Alleged robbers fled to Los Angeles and tossed money out the car windows, prosecutor says

Posted: January 10, 2014 4:53 p.m.
Updated: January 10, 2014 4:53 p.m.

SAN FERNANDO — For Deputy District Attorney Moira Curry, the case of three men accused of robbing a bank in Canyon Country and leading police on a high-speed chase to Los Angeles shows what happens to “the best laid plans of mice and men.”

Delivering her opening statement in San Fernando Superior Court on Friday morning, Curry said the robbery of a Bank of America branch on Soledad Canyon Road on Sept. 12, 2012, was premeditated and planned.

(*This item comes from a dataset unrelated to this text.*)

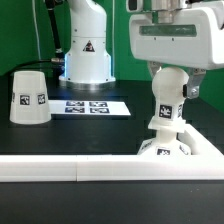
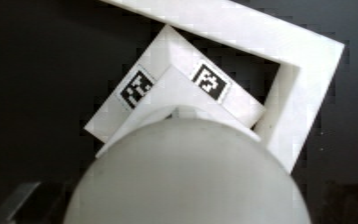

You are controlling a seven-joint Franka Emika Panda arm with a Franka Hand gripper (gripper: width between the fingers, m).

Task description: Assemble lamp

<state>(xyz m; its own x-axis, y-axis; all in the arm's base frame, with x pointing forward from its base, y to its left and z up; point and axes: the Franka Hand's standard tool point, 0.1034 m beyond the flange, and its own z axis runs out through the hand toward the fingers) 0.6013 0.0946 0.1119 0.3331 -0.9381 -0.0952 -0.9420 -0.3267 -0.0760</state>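
A black table (image 1: 60, 140) before a green backdrop (image 1: 20, 30) carries a long white rail (image 1: 110, 170) along its near edge. The tapered white plastic shade (image 1: 29, 97) stands at the exterior view's left, well apart from the flat marker board (image 1: 88, 106). The two-finger gripper (image 1: 168, 84) clasps the round white bulb (image 1: 167, 100), upright on the flat square white base (image 1: 165, 147) by the rail.

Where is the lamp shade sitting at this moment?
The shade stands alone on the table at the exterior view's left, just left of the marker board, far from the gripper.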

“The best laid plans of mice and men go awry, and that is what happened in this case,” she said.

Curry said the evidence will show that two of the men on trial Friday — Terion Lamarr Collins and Lavelle Mosley — entered into the bank that September morning and demanded cash from frightened tellers before fleeing the scene in a waiting vehicle.

The two, along with another suspect, later switched cars behind a nearby business before calmly leaving the scene in a Volvo SUV that was driven by the third suspect on trial Friday, Phillip Ely, Curry alleged.

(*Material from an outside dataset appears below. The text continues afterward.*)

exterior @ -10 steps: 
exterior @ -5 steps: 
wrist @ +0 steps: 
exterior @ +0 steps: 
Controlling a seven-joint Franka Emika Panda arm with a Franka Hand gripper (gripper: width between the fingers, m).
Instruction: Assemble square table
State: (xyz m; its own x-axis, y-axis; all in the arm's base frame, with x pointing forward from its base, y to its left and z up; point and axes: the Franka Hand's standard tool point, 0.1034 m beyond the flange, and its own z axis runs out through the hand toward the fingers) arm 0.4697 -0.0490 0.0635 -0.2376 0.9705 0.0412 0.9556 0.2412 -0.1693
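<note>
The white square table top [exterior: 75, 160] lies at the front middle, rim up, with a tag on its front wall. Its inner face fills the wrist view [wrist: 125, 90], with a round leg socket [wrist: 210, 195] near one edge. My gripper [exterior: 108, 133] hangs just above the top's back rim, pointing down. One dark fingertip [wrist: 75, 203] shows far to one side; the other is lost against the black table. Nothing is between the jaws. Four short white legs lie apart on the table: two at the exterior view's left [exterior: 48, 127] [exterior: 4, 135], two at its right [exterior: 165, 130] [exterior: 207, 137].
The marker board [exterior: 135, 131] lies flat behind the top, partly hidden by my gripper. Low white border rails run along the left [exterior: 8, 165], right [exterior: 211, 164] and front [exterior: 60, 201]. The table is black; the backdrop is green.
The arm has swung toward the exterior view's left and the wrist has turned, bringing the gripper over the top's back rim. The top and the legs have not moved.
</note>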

Curry said the money that was taken during the robbery also contained a tracking device, which revealed the path of the Volvo as it wound its way down Highway 14 to Interstate 210 before making its way to downtown Los Angeles, all the while pursued by a collection of police vehicles.

During the police pursuit, the Volvo stopped several times, Curry said. The first time it stopped, off Interstate 210 near Yarnell Street in Sylmar, Collins exited the vehicle and fled, only to be later apprehended by police, Curry said.

The second time it stopped, also off Interstate 210, another suspect fled the vehicle, according to Curry. That suspect remains at large.

With only two people left in the Volvo — Ely the driver and Mosley the passenger — Curry said the chase continued to an area of Los Angeles which is known to be territory for the Rollin 40s Crips street gang.

It was in this area that Mosley began throwing money obtained in the robbery out the window of the vehicle, Curry alleged.

Curry said evidence recovered from the robbery includes the GPS tracker that was with the stolen money, discarded clothing that matches what was worn by the robbers during the incident, according to surveillance footage, and DNA evidence on some of the discarded clothes.

While Curry’s opening statement portrayed Ely as a willing accomplice and getaway driver, his lawyer painted a different picture, that of a young man, out of work, who became an unwitting part of events far beyond his control.

Ely’s lawyer said his client was told he could receive $50 if he picked up someone near the bank on the morning of the robbery. He received the Volvo SUV, loaded up with gas, to carry out the errand.

“He’s totally caught off guard when three men come running into his car when he was only expecting one person,” the lawyer said.

Afraid of what the passengers might do to him, Ely followed their orders and kept driving, the lawyer said.

“He doesn’t know what they are capable of,” he said. “He doesn’t know that.”